Among other things, ONCA will:

  • make a new distinction between public benefit corporations and other not-for-profit corporations;[13]
  • clarify that not-for-profit corporations can engage in commercial activities if the activities support the corporation’s not-for-profit purposes (subject to restrictions under other legislation such as the Income Tax Act);[14]
  • allow members to put forward proposals at annual general meetings and special meetings and provide the corporation with exceptions from complying with these provisions;[15]
  • allow corporations more flexibility for reviewing financial records (i.e., a “review engagement” rather than an audit and, in some circumstances, neither an audit nor a review engagement will be necessary);[16] and
  • provide members with greater access to financial records.[17]

Concurrent with the pronouncement of ONCA, the Ontario Business Registry will be launched, allowing Ontario not-for-profit corporations to access government services online 24 hours per day, 365 days per year. The Ontario Business Registry also allows intermediaries such as Ontario lawyers, paralegals and law clerks to conduct transactions and make filings on behalf of Ontario not-for-profit corporations. The incorporation process for not-for-profit corporations in Ontario will be made more efficient, and the process for incorporation as a charitable corporation streamlined.[18]

Next steps

Ontario not-for-profit corporations should review their Constating Documents and begin implementing necessary changes to ensure compliance with ONCA within three years from proclamation of ONCA (i.e., prior to October 19, 2024). Osler has successfully worked to create Constating Documents for clients that are compliant with the requirements of ONCA, and we would be pleased to provide guidance and answer any questions relating to the implementation of ONCA.


[1] SO 2010 c 15. [ONCA]

[2] Ministry of Government and Consumer Services, “Guide to the Not-for-Profit Corporations Act, 2010” (August 24, 2021), Government of Ontario, available: https://www.ontario.ca/page/guide-not-profit-corporations-act-2010. [Guide to the Not-for-Profit Corporations Act]

[3] RTSO 1990 c C38.

[4] ONCA, at section 207(2).

[5] ONCA, at section 207(3).

[6] ONCA, at section 41(1).

[7] ONCA, at section 44.

[8] ONCA, at section 45(1).

[9] ONCA, at section 181-184.

[10] ONCA, at section 187.

[11] ONCA, at section 174.

[12] Section 105 of ONCA has now been repealed.

[13] ONCA, at section 1. A “public benefit corporation” means (a) a charitable corporation, or (b) a non-charitable corporation that receives more than $10,000 in a financial year, (i) as donations from individuals who are not members, employees or closely related to them, or (ii) the government. Public benefit corporations must follow different rules relating to matters such as financial reporting, board composition and distribution of assets upon winding down or dissolution.

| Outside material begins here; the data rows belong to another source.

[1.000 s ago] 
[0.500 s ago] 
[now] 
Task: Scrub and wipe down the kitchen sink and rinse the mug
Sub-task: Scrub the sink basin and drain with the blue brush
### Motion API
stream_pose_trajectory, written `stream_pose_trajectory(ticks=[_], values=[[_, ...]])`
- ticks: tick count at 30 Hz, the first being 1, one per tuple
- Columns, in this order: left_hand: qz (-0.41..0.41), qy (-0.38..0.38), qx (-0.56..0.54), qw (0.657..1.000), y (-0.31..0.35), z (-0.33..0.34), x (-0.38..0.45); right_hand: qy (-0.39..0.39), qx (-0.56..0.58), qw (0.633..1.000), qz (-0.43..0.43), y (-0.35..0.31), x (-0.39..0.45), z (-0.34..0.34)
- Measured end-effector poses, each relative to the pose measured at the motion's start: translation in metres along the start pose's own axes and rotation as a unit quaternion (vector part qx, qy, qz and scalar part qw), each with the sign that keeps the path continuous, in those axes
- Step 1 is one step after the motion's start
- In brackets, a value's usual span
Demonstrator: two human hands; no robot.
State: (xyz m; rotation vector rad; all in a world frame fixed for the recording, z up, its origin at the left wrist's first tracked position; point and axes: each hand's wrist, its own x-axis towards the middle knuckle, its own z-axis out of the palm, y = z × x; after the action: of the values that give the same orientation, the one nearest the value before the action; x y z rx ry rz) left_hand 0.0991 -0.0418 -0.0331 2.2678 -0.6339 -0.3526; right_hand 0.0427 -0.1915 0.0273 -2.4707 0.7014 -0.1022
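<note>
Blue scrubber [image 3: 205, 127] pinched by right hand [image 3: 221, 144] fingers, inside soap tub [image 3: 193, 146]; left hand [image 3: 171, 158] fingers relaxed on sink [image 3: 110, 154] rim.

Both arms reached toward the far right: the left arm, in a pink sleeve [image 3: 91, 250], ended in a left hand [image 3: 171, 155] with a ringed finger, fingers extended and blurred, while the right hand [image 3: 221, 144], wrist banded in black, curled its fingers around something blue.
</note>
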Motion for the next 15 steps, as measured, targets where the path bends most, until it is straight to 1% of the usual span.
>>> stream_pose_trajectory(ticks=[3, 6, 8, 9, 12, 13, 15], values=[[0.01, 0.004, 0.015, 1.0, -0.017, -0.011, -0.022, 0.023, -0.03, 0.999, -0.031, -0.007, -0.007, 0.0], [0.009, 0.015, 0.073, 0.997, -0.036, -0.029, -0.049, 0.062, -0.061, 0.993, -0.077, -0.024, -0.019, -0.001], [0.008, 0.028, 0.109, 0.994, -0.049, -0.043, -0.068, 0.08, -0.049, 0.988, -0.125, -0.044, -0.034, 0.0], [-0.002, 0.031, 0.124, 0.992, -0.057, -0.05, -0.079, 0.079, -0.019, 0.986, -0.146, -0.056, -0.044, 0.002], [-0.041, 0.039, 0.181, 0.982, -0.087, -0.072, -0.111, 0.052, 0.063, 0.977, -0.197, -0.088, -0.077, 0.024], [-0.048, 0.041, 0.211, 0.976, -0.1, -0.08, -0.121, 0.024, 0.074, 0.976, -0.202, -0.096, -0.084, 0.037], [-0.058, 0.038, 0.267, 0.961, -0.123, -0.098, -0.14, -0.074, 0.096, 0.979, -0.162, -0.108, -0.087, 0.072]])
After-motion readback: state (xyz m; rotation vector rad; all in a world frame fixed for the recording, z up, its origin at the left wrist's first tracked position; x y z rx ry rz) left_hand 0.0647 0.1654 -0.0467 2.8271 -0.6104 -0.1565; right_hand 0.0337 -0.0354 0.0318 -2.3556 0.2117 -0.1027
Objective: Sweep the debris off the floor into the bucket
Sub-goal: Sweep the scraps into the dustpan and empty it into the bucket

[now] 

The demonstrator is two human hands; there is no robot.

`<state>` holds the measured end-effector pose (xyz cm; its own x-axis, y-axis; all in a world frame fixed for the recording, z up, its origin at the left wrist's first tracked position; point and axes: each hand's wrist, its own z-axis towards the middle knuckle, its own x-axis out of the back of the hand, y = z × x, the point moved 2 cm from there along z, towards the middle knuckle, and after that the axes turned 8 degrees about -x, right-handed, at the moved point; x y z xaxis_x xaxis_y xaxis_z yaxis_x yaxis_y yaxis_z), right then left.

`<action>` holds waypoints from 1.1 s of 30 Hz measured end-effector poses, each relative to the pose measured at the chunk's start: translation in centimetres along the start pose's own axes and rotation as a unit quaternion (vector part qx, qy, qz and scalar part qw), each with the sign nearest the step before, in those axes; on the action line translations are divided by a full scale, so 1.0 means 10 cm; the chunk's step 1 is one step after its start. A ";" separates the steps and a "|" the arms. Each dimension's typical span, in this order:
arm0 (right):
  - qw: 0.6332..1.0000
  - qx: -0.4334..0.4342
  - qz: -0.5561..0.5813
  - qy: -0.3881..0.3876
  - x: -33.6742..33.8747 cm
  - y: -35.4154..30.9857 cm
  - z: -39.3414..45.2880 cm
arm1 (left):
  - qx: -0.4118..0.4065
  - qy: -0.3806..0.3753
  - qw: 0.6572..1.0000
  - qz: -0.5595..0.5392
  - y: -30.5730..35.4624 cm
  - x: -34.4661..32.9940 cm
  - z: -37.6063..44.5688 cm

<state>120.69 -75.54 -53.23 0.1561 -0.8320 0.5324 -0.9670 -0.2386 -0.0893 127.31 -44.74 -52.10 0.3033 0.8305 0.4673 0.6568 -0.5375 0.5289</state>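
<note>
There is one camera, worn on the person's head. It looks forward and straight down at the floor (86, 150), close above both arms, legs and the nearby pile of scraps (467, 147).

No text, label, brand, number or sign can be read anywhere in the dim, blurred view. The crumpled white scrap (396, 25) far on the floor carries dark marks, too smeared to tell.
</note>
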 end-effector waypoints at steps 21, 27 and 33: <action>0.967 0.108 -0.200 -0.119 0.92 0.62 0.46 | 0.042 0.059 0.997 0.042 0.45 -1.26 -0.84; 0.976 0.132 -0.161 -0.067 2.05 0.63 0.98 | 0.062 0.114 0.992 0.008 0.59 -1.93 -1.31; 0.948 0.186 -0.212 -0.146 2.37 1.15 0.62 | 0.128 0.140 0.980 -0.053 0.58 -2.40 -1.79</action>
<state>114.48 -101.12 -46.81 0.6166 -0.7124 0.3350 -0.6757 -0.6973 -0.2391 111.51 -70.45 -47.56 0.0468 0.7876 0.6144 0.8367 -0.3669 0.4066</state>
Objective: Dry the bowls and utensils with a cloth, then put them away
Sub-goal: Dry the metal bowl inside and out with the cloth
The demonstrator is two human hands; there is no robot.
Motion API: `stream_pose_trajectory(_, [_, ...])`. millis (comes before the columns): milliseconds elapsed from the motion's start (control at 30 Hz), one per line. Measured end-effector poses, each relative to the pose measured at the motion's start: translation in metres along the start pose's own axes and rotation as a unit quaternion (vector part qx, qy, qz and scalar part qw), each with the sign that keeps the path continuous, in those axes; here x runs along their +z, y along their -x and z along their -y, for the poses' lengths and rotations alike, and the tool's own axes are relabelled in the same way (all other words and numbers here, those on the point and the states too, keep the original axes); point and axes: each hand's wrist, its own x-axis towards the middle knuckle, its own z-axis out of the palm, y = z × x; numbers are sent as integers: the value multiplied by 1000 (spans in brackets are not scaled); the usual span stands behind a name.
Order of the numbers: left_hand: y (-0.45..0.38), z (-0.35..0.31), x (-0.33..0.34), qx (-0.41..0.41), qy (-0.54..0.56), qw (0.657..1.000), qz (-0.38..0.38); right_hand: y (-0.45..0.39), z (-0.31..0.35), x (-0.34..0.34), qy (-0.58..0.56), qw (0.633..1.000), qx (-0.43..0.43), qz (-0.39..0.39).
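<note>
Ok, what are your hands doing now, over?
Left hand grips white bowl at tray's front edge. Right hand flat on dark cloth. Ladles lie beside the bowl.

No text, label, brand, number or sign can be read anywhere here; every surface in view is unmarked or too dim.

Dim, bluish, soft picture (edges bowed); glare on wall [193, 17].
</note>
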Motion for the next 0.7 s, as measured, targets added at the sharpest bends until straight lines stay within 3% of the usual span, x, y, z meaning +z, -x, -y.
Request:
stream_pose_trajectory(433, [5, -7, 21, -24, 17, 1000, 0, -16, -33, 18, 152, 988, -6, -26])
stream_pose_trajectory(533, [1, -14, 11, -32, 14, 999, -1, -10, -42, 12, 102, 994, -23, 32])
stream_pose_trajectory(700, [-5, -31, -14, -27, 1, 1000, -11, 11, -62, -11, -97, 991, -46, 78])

[14] ONCA, at section 8(3).

[15] ONCA, at section 56.

[16] ONCA, at section 76.

[17] ONCA, at section 84(1)-(2). The directors of a corporation shall place before the members at every annual meeting, (a) the financial statements approved by the directors, (b) the report of the auditor or of the person who conducted a review engagement, as the case may be, and (c) any further information respecting the financial position of the corporation and the results of its operations required by the articles or the by-laws. Not less than 21 days before each annual meeting of the members or before the signing of a resolution in lieu of the annual meeting, a corporation shall give a copy of the documents referred to in the foregoing to all members who have informed the corporation that they wish to receive a copy of those documents.

[18] See Guide to the Not-for-Profit Corporations Act. All applications for articles of incorporation will now be submitted directly to ServiceOntario; Incorporation as a charitable corporation no longer requires approval from the Office of the Public Guardian and Trustee.